As I am by profession however a software geek and nominally by free-choice a writer, let's consider this for now just a thought experiment. Would it be possible, what might it achieve, and where would we encounter the major challenges. After reading this if you, as a studious parliamentarian, feel so motivated as to actually carry out these tasks then you have my blessings (and more power to you).
So I hereby propose the Youth Performing Skaters Organization -- the YPSO if you will. Its targeted beneficiaries are youth aged 8 to 20 who regularly skate artistically in front of an audience. Its charter is to promote the long-term comfort, safety, and satisfaction of the participants (including their parents, coaches, and audience members) and to guide the harmonization of rules and services promulgated by the national level skating organizations that may overlap in scope.
Yeah I know, boring bureaucratic hogwash. Yet it's focused to specific ends that the present hierarchy isn't. So say that you're all on board with this. Now what? Well to actually establish such a thing you need to bootstrap a group of relevant and interested experts and participants and create some actual bylaws. I suppose you could do this with a Kickstarter project or some such tool; say you set a funding goal of having a hundred prospective members each providing $1000. Donors who agree to abide by the charter and who pass a certain amount of vetting become "charter members" and get to create the bylaws.
Of course you'd want to assure a fair mix of representative interests: singles skaters, pairs, dance, ice theater, and their respective coaches. Some trainers and sports medicine folks. A couple language and cultural boffins. Some marketing and media types. A few rink owners, a renewable energy representative. And some skate parents, naturally.

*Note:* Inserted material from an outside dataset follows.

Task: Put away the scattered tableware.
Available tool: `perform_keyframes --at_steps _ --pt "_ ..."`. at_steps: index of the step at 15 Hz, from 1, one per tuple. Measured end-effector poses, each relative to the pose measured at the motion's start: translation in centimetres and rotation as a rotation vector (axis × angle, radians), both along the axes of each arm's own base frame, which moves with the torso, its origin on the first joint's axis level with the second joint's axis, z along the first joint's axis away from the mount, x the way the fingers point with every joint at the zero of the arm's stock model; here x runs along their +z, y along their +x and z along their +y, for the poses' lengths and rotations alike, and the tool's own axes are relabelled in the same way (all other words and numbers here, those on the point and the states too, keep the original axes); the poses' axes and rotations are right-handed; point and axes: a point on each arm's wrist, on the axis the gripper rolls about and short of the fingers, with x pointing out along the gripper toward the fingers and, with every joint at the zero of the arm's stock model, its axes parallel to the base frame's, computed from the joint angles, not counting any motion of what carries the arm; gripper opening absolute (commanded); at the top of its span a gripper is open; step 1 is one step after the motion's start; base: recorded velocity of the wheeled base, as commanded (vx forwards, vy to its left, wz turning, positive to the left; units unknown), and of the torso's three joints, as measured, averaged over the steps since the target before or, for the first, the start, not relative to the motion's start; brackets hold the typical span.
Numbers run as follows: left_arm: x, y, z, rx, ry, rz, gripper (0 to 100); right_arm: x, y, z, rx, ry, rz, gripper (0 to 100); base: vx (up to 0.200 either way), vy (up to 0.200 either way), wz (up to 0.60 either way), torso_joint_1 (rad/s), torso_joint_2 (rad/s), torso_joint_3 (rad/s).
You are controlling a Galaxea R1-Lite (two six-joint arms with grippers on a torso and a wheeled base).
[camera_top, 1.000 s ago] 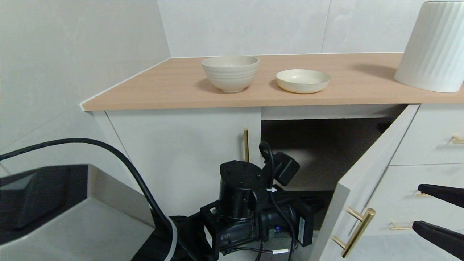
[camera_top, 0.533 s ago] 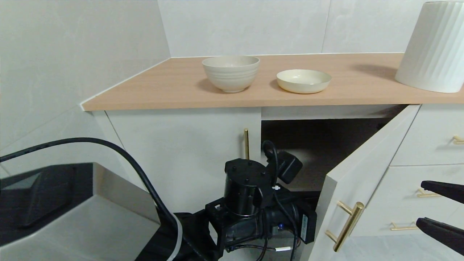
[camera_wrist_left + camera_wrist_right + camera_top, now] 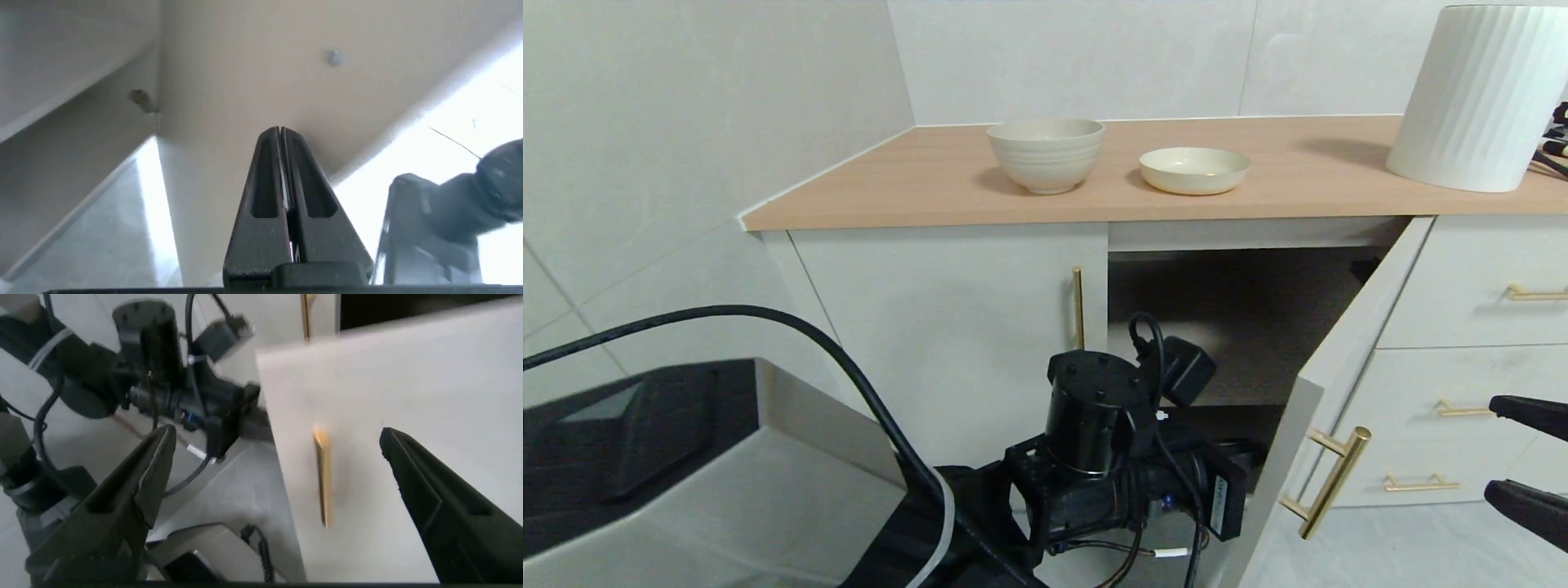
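Jaws on your left gripper (image 3: pixel 279 143) are pressed together with nothing between them. They point at a pale panel (image 3: pixel 245 73) with a small screw head in it; you cannot tell whether the tips touch it. In the head view that arm sits low in front of the cupboard, its wrist at the mouth of the open compartment.

Your right gripper (image 3: pixel 1493 446) hangs at the right edge, jaws spread wide and holding nothing. From its wrist camera they frame the outer face of the cupboard door (image 3: pixel 1347 343) and its gold handle (image 3: pixel 1333 482), apart from both. The door stands swung open toward you, hinged on the right beside a stack of drawers (image 3: pixel 1478 269). Behind it the compartment (image 3: pixel 1233 327) is dark, with a pale shelf inside.

Up on the bench (image 3: pixel 915 188), the bowl (image 3: pixel 1046 155) stands upright above the closed left door (image 3: pixel 947 327). The shallow dish (image 3: pixel 1195 170) sits to its right above the open compartment, near the bowl but not touching it. Farther right on the bench stands a tall white ribbed container (image 3: pixel 1474 98), well apart from the dish.
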Motion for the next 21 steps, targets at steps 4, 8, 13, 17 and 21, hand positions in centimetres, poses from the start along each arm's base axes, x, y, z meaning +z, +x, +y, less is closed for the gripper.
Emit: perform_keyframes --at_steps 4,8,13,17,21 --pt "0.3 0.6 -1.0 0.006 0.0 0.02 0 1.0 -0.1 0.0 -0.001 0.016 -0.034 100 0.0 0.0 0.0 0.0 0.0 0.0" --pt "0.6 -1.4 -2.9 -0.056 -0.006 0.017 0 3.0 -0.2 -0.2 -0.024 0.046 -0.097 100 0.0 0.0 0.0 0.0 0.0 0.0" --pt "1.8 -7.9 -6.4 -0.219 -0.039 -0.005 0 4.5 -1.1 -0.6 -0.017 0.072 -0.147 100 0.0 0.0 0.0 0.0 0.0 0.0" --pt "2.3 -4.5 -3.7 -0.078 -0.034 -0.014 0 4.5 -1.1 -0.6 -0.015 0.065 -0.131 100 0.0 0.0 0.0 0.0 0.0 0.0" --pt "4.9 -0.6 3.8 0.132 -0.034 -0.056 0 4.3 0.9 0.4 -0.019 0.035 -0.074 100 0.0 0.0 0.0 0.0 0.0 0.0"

So there you go, now you have a group of folks to work with. You next need to mutually create and agree to the bylaws that specify how YPSO will run, keep and suspend members, organize standing committees, hold meetings, resolve problems, yada yada. A good six months of wrestling with best practices and attorneys, certainly.
Then comes the real work.
YPSO will need some initial regular fundraising, with all the politics that implies. It will need to deal with the rules and legalities for a disciplinary committee. It will need to develop a scorekeeping methodology and scoring software. It will need to handle contract negotiations with vendors and media. It will need to establish accounting for startup travel costs and justification for a future budget. It will need to handle auditing and credentialing, copyrights and IP legal matters, and create policies that promote comfort, health and safety. Finally it can think about curation and musing of the art form.
Heck I'm not saying it would be easy, and after the bylaws are established you've still probably got a solid two years of work before you produce anything influential, but it's a start. Of course it's easier to blog concerns and flay one another with comments, but when blades scritch ice the Doing will trump the Writing. Just saying.